● **What is required**: Please copy out each entry, word for word.

● **Data in this exercise**:

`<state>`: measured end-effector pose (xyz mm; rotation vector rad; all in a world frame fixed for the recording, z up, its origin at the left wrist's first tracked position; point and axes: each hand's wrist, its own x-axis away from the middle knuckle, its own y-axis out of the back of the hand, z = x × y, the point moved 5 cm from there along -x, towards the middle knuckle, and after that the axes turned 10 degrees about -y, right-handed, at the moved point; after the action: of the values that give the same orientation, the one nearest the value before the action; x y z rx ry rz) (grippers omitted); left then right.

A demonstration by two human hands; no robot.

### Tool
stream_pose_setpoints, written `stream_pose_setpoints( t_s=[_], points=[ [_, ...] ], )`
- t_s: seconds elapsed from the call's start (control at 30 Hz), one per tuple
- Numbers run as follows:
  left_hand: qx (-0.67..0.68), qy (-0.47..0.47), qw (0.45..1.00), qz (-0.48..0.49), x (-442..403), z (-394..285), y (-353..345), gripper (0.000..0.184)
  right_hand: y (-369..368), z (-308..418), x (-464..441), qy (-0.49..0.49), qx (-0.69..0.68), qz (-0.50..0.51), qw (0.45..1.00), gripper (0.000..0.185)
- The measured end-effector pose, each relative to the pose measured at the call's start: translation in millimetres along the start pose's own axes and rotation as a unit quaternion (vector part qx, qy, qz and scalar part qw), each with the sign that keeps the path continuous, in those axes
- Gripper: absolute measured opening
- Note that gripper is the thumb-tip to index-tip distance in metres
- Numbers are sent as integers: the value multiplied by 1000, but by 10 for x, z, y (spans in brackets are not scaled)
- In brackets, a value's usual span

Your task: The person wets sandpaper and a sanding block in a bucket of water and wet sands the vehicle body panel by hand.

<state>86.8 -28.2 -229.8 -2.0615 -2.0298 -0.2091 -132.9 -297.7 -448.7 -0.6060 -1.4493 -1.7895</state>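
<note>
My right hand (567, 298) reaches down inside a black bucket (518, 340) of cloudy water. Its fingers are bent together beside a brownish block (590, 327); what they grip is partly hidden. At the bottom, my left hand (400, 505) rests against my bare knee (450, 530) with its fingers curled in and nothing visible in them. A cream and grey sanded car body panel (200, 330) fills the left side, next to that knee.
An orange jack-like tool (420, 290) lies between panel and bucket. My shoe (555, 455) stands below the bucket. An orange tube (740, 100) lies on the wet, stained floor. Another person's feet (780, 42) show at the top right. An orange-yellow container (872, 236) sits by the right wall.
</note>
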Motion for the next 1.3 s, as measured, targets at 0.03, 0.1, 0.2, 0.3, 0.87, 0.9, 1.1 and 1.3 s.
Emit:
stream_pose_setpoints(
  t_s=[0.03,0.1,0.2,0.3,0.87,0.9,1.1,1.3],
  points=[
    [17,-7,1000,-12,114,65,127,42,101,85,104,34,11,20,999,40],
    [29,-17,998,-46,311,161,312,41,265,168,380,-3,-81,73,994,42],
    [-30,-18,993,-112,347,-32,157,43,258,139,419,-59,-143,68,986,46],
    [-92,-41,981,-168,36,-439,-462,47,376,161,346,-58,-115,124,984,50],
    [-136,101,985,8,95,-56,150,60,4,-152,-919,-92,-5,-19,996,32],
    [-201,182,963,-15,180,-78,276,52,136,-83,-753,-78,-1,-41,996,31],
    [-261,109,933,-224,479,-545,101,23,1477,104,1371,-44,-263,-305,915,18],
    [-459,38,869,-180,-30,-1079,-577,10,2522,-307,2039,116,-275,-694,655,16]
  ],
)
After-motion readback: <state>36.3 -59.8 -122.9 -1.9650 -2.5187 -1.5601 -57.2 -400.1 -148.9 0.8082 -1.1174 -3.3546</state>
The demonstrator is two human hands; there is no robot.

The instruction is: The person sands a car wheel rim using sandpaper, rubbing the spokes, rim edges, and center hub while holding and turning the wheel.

● **Answer for the task**:
`<state>`: measured end-effector pose (xyz mm; rotation vector rad; all in a world frame fixed for the recording, z up, its origin at the left wrist's first tracked position; point and axes: each hand's wrist, its own x-axis away from the middle knuckle, its own y-axis out of the back of the hand, z = x × y, the point moved 5 cm from there along -x, towards the middle knuckle, and after that the axes turned 10 degrees about -y, right-handed, at the moved point; after the action: of the values that give the same orientation, the one nearest the value before the action; x y z rx ry rz) (grippers omitted); left then right.

A demonstration by two human hands; no robot.

### Tool
stream_pose_setpoints, written `stream_pose_setpoints( t_s=[_], points=[ [_, ...] ], )`
- t_s: seconds elapsed from the call's start (control at 30 Hz), one per tuple
- Numbers run as follows:
  left_hand: qx (-0.67..0.68), qy (-0.47..0.47), qw (0.45..1.00), qz (-0.48..0.49), x (-442..403), z (-394..285), y (-353..345), gripper (0.000..0.184)
  right_hand: y (-369..368), z (-308..418), x (-464..441), qy (-0.49..0.49), qx (-0.69..0.68), qz (-0.50..0.51), qw (0.45..1.00), gripper (0.000..0.185)
- The measured end-effector pose, each relative to the pose measured at the call's start: translation in millimetres along the start pose's own axes and rotation as a unit quaternion (vector part qx, qy, qz and scalar part qw), each with the sign that keeps the path continuous, in those axes
- Gripper: absolute measured opening
- Note that gripper is the thumb-tip to index-tip distance in metres
- Numbers are sent as integers: the value multiplied by 1000, but by 10 for x, z, y (spans in brackets are not scaled)
- In brackets, a value's usual span

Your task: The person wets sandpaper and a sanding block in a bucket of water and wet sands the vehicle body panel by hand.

<state>86.8 -28.2 -229.8 -2.0615 -2.0298 -0.2091 -132.9 -297.7 -448.7 -0.6060 -1.4493 -1.7895</state>
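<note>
My right hand (567, 298) reaches down inside a black bucket (518, 340) of cloudy water. Its fingers are bent together beside a brownish block (590, 327); what they grip is partly hidden. At the bottom, my left hand (400, 505) rests against my bare knee (450, 530) with its fingers curled in and nothing visible in them. A cream and grey sanded car body panel (200, 330) fills the left side, next to that knee.
An orange jack-like tool (420, 290) lies between panel and bucket. My shoe (555, 455) stands below the bucket. An orange tube (740, 100) lies on the wet, stained floor. Another person's feet (780, 42) show at the top right. An orange-yellow container (872, 236) sits by the right wall.
</note>
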Motion for the next 1.3 s, as measured, targets at 0.03, 0.1, 0.2, 0.3, 0.87, 0.9, 1.1 and 1.3 s.
Emit:
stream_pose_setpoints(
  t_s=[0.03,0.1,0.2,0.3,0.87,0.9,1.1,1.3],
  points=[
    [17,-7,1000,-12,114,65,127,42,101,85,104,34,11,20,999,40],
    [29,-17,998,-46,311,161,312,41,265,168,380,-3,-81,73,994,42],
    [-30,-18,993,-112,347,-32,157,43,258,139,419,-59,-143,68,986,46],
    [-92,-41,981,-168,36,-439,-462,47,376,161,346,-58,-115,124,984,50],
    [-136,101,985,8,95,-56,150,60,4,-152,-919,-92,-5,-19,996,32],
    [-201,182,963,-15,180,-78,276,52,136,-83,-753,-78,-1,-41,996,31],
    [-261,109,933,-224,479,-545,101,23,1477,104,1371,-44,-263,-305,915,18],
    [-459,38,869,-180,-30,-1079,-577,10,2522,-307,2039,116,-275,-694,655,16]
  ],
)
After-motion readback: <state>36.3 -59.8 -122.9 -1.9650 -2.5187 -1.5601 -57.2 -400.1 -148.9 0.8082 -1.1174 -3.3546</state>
The demonstrator is two human hands; there is no robot.

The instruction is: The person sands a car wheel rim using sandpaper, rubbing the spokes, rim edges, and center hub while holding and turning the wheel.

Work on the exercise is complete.